**** Stored data

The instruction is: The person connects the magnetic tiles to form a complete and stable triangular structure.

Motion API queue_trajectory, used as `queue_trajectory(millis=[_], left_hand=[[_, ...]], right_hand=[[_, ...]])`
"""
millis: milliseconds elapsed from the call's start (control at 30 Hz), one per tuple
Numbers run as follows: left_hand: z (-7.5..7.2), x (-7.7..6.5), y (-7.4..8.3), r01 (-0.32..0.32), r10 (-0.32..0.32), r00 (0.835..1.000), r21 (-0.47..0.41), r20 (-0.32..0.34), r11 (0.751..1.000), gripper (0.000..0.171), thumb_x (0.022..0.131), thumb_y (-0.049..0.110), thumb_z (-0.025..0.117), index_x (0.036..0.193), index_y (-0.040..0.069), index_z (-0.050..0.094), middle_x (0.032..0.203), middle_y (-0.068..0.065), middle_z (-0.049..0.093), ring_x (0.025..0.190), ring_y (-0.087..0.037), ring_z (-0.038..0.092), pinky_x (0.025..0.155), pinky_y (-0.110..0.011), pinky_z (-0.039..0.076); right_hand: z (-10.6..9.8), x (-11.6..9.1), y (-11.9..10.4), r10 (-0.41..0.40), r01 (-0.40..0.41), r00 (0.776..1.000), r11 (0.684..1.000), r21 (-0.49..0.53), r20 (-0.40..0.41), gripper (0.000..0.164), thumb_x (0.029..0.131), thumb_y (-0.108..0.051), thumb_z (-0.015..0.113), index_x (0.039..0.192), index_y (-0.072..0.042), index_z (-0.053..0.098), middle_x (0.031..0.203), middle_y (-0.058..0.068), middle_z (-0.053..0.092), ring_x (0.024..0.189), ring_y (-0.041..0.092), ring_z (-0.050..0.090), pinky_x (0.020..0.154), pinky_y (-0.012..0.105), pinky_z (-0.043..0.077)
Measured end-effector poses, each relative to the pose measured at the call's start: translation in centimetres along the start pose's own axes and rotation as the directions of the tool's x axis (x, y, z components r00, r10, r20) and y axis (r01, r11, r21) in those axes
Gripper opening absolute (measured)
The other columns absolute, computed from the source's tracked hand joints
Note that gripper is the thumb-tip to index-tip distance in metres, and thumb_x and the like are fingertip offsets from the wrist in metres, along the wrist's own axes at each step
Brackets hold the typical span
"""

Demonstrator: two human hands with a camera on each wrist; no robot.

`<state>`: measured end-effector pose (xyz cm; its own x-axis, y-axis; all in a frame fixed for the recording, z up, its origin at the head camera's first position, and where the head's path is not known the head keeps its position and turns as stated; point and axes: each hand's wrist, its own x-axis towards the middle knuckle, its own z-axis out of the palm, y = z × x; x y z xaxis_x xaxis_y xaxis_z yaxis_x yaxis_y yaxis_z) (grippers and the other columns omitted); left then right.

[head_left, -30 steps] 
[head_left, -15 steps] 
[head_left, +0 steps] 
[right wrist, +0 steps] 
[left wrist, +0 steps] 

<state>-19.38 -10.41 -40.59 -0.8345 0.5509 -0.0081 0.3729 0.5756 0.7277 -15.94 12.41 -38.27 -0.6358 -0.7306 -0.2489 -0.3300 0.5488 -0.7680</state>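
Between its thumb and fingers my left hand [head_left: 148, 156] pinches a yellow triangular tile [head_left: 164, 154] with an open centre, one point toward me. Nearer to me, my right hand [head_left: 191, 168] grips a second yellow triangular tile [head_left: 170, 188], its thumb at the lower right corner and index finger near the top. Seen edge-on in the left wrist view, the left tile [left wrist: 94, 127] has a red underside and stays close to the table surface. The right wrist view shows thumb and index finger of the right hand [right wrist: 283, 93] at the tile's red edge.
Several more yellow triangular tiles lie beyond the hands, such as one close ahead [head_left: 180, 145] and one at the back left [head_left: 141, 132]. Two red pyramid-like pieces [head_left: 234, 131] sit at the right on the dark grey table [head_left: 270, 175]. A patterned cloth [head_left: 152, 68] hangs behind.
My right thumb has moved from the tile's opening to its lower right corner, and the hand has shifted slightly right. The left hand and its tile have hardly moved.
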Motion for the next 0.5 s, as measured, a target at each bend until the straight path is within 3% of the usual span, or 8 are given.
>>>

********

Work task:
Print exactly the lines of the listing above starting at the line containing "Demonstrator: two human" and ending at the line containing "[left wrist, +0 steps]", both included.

Output of the task:
Demonstrator: two human hands with a camera on each wrist; no robot.

`<state>`: measured end-effector pose (xyz cm; its own x-axis, y-axis; all in a frame fixed for the recording, z up, its origin at the head camera's first position, and where the head's path is not known the head keeps its position and turns as stated; point and axes: each hand's wrist, its own x-axis towards the middle knuckle, its own z-axis out of the palm, y = z × x; x y z xaxis_x xaxis_y xaxis_z yaxis_x yaxis_y yaxis_z) (grippers and the other columns omitted); left then right.

[head_left, -30 steps] 
[head_left, -15 steps] 
[head_left, +0 steps] 
[right wrist, +0 steps] 
[left wrist, +0 steps] 

The requested output is now complete.